Allí estaba yo de
nuevo. Sin saber por qué todavía confiaba en la puntualidad de mis amigos, los
de toda la vida, por lo que ya había soportado la soledad de sus retrasos una y
otra vez a lo largo de muchos años. Es muy triste ser puntual estando rodeado
de impuntuales. Pero es que ya era difícil que nos juntásemos los cinco, cada
uno con sus historias y sus obligaciones. Por ello me alegré cuando por fin pudimos
quedar el pasado sábado a las ocho de la tarde.
Acababa de mirar el
reloj y ya llevaban quince minutos de retraso.
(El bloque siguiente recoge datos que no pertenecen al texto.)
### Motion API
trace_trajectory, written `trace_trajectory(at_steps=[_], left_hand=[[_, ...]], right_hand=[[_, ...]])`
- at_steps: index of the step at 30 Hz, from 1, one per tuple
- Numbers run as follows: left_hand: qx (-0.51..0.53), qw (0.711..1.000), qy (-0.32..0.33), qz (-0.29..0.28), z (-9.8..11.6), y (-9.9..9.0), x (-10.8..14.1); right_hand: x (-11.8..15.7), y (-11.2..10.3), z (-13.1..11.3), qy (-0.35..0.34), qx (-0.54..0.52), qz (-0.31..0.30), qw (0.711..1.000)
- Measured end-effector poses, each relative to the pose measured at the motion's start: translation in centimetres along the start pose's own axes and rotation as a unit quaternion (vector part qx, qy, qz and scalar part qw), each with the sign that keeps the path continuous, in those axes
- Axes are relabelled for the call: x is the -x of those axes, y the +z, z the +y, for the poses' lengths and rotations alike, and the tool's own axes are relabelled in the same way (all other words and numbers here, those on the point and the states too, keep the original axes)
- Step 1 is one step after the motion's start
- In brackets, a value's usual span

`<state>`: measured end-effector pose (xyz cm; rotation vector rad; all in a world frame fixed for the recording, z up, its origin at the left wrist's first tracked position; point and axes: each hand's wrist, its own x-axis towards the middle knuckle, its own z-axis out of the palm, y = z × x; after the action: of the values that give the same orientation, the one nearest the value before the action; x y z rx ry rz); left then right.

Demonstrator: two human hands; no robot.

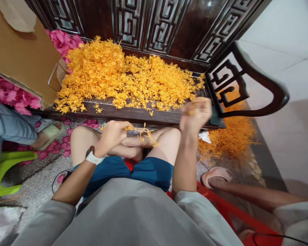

Quince minutos que yo estaba
sentado en la barra, solo, con la única compañía de mi zumo de piña, nada de
alcohol, puesto que había que guardar energías para una noche que sería sin
duda larga. Nunca he llevado bien esperar solo en la barra de un bar, aunque
pongan buena música como en ése. Pienso que todo el mundo me observa y piensa
en lo que hará alguien como yo ahí sentado. Y sin embargo yo hago lo mismo,
pues ya sea directamente, con discreción, o a través del reflejo en el espejo
del otro lado de la barra, observo a toda la clientela del local.